Chinese AI talent in US – founder of AutoX Jianxiong Xiao
Today’s self-driving cars are rolling tech showrooms — perceiving their environments through LIDAR (Light Imaging, Detection and Ranging), radar, GPS/IMU, passive visual, and ultrasonic proximity sensors. But a top LIDAR unit alone can cost in the tens of thousands of dollars, pricing the vehicles out of the reach of the average consumer.
Jianxiong Xiao (肖健雄), founder of startup AutoX, developed his first self-driving car in six months with seven cameras costing a total of just US$500. Xiao believes he can bring an affordable camera-first self-driving car to the market in two years.

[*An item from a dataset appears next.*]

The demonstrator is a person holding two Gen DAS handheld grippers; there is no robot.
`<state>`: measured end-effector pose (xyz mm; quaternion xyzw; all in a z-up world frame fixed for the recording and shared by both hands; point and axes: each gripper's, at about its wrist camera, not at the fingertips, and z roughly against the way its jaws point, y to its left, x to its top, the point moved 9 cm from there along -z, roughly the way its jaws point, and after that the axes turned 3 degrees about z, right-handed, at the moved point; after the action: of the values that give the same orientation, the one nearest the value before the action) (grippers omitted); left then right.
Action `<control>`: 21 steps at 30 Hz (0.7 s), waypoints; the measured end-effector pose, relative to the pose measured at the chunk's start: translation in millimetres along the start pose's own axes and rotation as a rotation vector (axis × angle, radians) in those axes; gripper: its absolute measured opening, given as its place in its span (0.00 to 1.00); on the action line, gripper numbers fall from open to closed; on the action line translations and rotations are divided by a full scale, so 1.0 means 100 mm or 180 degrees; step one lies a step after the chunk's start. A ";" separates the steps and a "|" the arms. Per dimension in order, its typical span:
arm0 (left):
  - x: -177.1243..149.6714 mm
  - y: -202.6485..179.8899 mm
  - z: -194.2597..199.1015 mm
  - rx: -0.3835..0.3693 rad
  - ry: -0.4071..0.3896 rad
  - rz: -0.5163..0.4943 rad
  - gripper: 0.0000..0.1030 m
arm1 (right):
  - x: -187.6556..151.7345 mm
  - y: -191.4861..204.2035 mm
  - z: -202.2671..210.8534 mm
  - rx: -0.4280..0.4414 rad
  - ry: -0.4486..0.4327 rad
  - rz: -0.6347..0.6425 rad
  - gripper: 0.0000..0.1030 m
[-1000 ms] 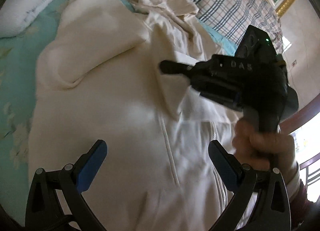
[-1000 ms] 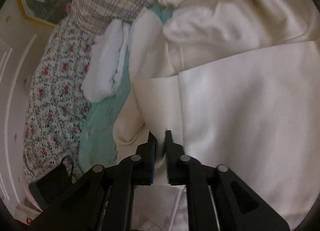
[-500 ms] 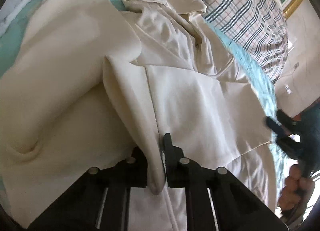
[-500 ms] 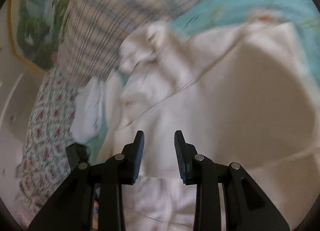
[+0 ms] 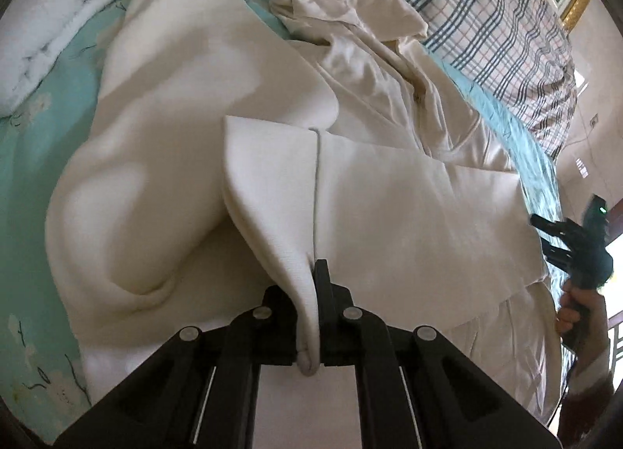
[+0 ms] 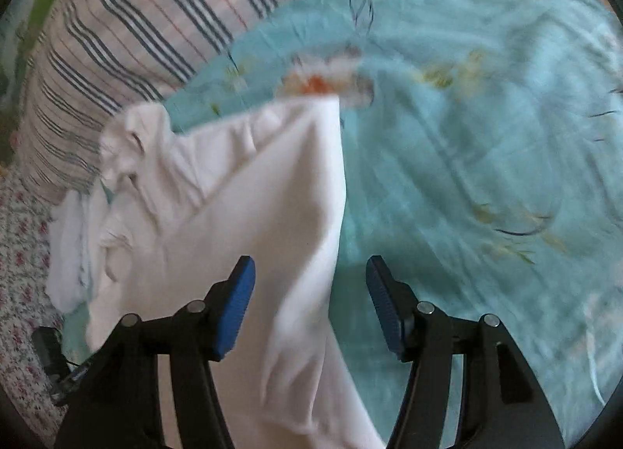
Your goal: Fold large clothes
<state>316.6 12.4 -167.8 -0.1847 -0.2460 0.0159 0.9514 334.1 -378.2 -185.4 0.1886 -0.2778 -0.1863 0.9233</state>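
Hoodie [image 5: 241, 161] first: it is cream and lies spread over my teal bed sheet [image 5: 46, 192], with its hood bunched at the far end by the checked quilt [image 5: 486, 16].

Closest to me, my left gripper [image 5: 309, 316] is clenched on a thick fold of the hoodie, right by a seam. The cloth pokes out below the pads like a little nose. That is not much to hold. If I pull hard, I think it could slip out and the fold would flop back.

My right gripper [image 6: 309, 305] has just been opening its jaws, and they stand apart now. The hoodie's edge lies in the gap, but the blue pads [image 6: 237, 305] do not press on it, so this one holds nothing. The picture from this side is smeared, so I cannot see that edge well. If I close too soon, I might pinch the sheet too, or miss.

A bit farther off, the folded flap [image 5: 409, 215] lies flat across the body. With only one gripper holding, a tug could drag it crooked.

Farther still, a white blanket [image 5: 58, 13] sits near the sleeve. I could snag it by mistake.
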 end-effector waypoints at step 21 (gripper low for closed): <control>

Prior to AutoX’s 2016 launch, Xiao was a respected professor at Princeton University and a top-tier expert in computer vision, deep learning and robotics. He has received countless academic distinctions over the years: Best Student Paper Award at the European Conference on Computer Vision (ECCV) in 2012 for his paper Reconstruct the World’s Museum — which explained how to recreate the museum’s internal three-dimensional structure with pictures taken by a Google street view camera; Google Faculty Awards in 2014 and in 2015; and the NSF/Intel VEC Research Award in 2016
Xiao, 33, made this year’s Massachusetts Institute of Technology (MIT) Technology Review’s “Innovators Under 35” list in the Entrepreneurs category, for aiming “to make self-driving cars as widely accessible as computers are today.”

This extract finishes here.